Task description:
Every line below that contains "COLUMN" is to be copied.

Input:
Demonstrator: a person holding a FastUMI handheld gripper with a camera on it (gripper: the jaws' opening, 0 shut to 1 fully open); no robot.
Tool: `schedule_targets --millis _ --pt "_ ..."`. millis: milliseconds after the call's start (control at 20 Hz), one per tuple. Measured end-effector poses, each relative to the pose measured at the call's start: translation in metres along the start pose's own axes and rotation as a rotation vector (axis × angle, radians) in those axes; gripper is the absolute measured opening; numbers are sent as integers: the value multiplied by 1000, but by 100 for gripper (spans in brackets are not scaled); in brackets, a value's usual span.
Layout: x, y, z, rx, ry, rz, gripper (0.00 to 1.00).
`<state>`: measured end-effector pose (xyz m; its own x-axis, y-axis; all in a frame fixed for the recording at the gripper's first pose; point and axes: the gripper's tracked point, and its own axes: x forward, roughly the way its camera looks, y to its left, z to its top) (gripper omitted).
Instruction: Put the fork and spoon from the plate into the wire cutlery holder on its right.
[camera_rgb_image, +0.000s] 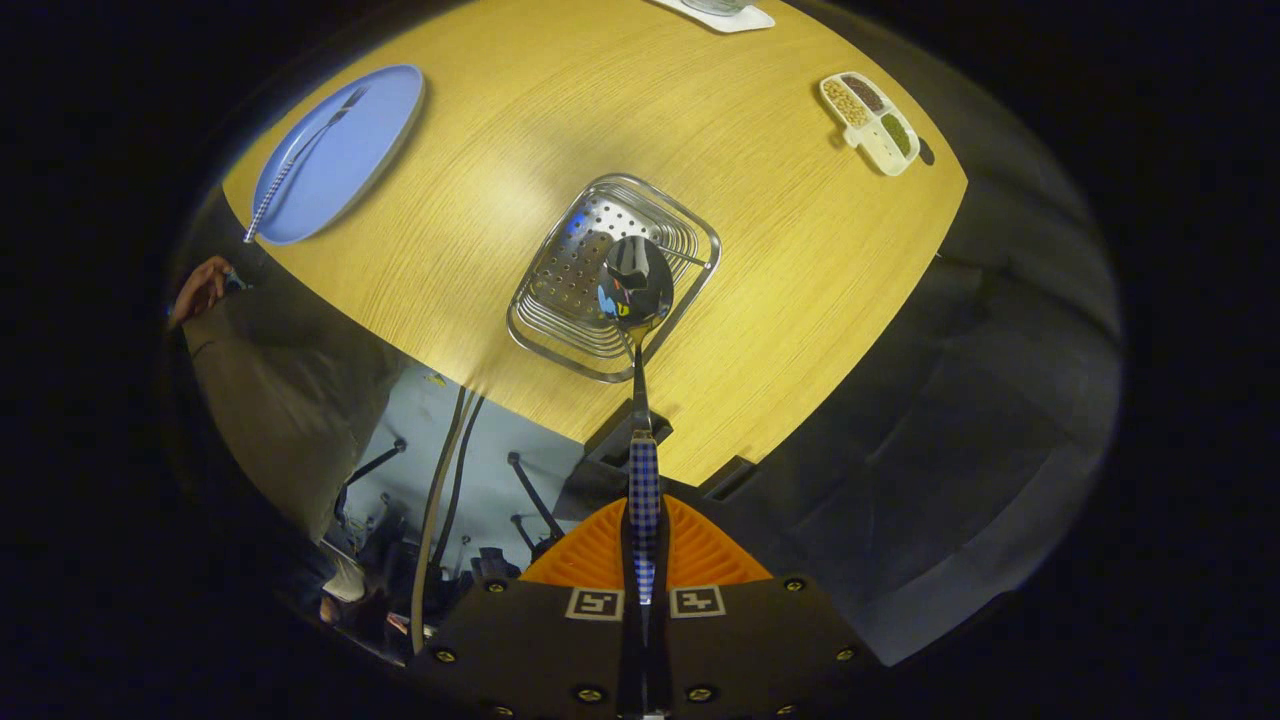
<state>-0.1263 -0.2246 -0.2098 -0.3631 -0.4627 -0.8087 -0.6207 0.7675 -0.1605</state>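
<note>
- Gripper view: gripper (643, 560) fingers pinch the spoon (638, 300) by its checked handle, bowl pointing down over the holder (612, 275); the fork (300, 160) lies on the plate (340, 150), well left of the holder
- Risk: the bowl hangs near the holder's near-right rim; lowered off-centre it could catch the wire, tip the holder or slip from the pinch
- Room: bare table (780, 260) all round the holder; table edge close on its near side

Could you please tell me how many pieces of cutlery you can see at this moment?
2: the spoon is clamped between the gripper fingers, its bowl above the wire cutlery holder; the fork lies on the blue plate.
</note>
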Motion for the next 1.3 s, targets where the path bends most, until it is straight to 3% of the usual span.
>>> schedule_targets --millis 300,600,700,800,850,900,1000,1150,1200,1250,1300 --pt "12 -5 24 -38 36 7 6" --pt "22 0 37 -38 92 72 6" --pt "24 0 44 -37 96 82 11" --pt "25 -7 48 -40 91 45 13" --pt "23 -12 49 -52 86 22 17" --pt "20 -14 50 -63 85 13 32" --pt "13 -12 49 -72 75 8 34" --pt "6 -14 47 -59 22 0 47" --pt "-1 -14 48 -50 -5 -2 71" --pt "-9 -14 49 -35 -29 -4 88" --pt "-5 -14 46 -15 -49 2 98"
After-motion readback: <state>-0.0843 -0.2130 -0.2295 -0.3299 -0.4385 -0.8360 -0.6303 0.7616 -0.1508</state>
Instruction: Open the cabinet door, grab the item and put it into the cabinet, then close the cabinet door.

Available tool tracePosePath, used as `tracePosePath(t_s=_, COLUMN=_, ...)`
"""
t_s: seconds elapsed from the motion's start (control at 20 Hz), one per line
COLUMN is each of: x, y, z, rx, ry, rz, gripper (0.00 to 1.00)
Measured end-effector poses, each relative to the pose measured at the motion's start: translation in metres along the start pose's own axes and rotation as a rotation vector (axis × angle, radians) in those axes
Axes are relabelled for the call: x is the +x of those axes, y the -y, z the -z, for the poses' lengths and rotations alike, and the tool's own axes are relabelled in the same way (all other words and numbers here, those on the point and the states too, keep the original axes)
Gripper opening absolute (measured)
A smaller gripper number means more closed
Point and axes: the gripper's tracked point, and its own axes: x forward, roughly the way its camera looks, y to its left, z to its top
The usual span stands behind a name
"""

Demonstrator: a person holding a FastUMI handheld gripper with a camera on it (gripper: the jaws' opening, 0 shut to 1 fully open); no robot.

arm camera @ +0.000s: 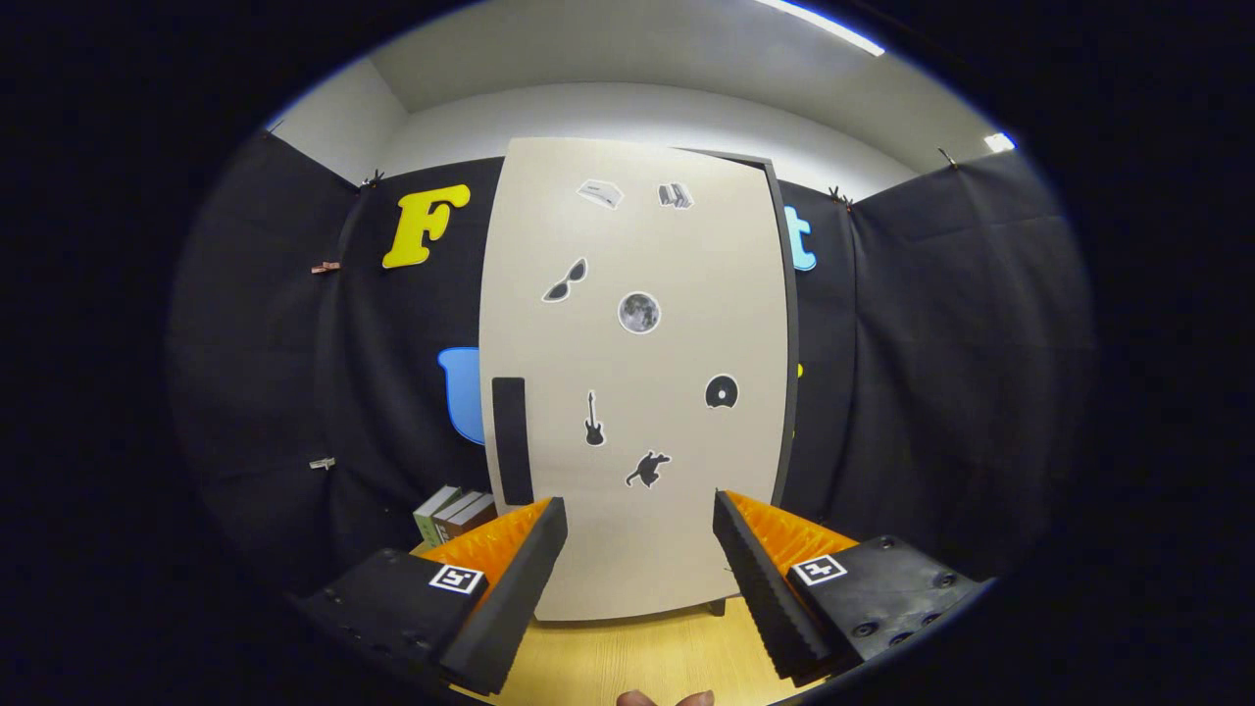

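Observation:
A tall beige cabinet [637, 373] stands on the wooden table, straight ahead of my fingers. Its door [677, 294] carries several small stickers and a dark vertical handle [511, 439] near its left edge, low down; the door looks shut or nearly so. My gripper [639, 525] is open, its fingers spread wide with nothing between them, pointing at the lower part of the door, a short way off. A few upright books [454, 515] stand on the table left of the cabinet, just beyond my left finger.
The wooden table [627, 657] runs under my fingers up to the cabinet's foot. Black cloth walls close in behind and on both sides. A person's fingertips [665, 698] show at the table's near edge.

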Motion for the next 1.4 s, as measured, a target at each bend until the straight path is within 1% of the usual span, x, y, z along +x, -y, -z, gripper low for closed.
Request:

Exercise output:
Available tool tracePosePath, used as `tracePosePath(t_s=_, COLUMN=_, ...)`
COLUMN is each of: x, y, z, rx, ry, rz, gripper (0.00 to 1.00)

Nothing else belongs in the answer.